## Exercise details
When the line containing "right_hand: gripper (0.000" appears in the data below, begin copying there and stop only after the line containing "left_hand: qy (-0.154".

## Data segment
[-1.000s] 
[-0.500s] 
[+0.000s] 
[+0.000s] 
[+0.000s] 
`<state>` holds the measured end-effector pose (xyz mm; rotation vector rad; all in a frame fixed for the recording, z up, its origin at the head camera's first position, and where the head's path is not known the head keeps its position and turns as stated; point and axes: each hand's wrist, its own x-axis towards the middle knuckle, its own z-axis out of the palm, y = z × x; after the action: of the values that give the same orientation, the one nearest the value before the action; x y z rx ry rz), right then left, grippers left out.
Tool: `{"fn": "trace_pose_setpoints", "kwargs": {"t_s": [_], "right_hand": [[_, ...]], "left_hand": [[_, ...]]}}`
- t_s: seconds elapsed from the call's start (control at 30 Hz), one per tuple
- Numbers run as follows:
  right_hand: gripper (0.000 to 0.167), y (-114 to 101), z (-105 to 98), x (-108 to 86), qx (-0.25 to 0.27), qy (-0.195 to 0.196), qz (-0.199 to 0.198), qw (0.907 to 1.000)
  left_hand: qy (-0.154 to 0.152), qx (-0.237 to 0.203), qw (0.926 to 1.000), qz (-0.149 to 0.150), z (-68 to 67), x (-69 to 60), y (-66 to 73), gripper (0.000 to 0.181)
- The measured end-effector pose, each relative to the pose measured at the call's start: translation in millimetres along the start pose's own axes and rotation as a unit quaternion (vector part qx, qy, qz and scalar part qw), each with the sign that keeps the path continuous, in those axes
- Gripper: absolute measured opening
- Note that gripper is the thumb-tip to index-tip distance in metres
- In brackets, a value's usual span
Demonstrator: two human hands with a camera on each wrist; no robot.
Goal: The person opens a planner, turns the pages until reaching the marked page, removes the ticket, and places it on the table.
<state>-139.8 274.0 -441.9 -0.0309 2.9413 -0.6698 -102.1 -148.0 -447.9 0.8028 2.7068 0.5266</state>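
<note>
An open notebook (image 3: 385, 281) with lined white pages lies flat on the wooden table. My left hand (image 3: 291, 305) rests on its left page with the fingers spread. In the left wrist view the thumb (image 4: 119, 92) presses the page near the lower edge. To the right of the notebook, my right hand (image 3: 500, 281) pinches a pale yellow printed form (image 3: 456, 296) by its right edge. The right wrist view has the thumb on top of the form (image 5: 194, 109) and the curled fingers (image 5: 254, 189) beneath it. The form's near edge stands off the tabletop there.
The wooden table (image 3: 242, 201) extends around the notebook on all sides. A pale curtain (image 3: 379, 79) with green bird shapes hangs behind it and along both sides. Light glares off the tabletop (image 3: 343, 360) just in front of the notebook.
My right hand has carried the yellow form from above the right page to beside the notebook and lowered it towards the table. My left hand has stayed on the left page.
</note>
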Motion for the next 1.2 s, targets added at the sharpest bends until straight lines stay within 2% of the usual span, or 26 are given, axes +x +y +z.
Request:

## Expected answer
  right_hand: gripper (0.000 to 0.167), y (-114 to 101), z (-105 to 98), x (-108 to 86), qx (-0.25 to 0.27), qy (-0.195 to 0.196), qz (-0.199 to 0.198), qw (0.907 to 1.000)
  left_hand: qy (-0.154 to 0.152), qx (-0.237 to 0.203), qw (0.926 to 1.000), qz (-0.149 to 0.150), z (-68 to 67), x (-69 to 60), y (-66 to 73), gripper (0.000 to 0.181)

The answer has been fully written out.